Die Coronakrise trübt die Kauflaune in der Vorweihnachtszeit in jedem Fall deutlich ein, wie aus der jährlichen repräsentativen Umfrage der Berliner Sparkasse hervorgeht: Fast jeder Dritte will weniger Geld für Weihnachtsgeschenke ausgeben als im Vorjahr.

Den Zahlen nach will darüber hinaus nicht einmal jeder Dritte in diesem Jahr seine Geschenke „überwiegend bis ausschließlich“ im stationären Einzelhandel besorgen, während 43 Prozent „hauptsächlich“ online einkaufen.

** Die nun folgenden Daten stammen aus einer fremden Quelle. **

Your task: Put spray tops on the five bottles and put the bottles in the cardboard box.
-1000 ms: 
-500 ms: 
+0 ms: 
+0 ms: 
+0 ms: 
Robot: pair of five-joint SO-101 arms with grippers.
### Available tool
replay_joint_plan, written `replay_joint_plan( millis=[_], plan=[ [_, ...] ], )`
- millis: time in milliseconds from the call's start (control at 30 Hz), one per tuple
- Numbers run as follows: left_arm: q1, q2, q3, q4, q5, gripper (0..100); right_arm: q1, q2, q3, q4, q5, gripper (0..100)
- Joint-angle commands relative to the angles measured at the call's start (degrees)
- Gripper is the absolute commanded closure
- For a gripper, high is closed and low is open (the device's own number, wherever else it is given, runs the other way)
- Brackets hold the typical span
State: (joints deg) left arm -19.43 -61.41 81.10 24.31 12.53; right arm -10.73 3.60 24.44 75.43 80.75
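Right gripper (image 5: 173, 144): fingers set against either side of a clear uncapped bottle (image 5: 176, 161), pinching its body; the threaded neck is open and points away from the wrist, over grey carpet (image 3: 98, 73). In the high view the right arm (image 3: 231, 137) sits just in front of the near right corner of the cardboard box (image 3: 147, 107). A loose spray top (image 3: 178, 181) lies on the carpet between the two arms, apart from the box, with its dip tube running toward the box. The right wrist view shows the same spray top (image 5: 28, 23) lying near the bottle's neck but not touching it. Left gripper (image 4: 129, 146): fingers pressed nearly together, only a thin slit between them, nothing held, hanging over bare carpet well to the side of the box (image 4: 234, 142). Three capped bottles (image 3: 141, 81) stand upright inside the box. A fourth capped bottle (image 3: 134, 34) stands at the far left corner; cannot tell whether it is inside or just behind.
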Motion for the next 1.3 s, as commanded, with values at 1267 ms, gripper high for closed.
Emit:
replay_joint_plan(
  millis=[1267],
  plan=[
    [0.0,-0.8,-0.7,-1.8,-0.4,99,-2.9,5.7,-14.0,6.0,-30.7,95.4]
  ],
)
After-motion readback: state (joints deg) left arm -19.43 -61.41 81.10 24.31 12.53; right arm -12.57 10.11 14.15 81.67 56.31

Erweiterte Maskenpflicht und weniger verfügbare Quadratmeter für größere Geschäfte

Bund und Länder einigten sich in der vergangenen Woche angesichts steigender Infektionszahlen unter anderem auf schärfere Maßnahmen für den Einzelhandel: So gilt die Maskenpflicht künftig auch vor Geschäften und auf Parkplätzen.

Weihnachtseinkäufe sollen nach dem Willen der Regierungschefs unter der Woche getätigt werden. Außerdem darf sich in Geschäften ab einer Ladenfläche von insgesamt 800 Quadratmetern nicht mehr als ein Kunde pro 20 Quadratmeter Verkaufsfläche aufhalten. Für kleinere Geschäfte gilt weiterhin die Regelung: Pro 10 Quadratmeter Verkaufsfläche darf sich ein Kunde im Laden aufhalten.

Die Geschäfte sollen ein entsprechendes Einlassmanagement organisieren. Ob sich Menschenansammlungen mit den vorgesehenen Regelungen während des Weihnachtsgeschäfts vermeiden lassen, muss sich noch zeigen.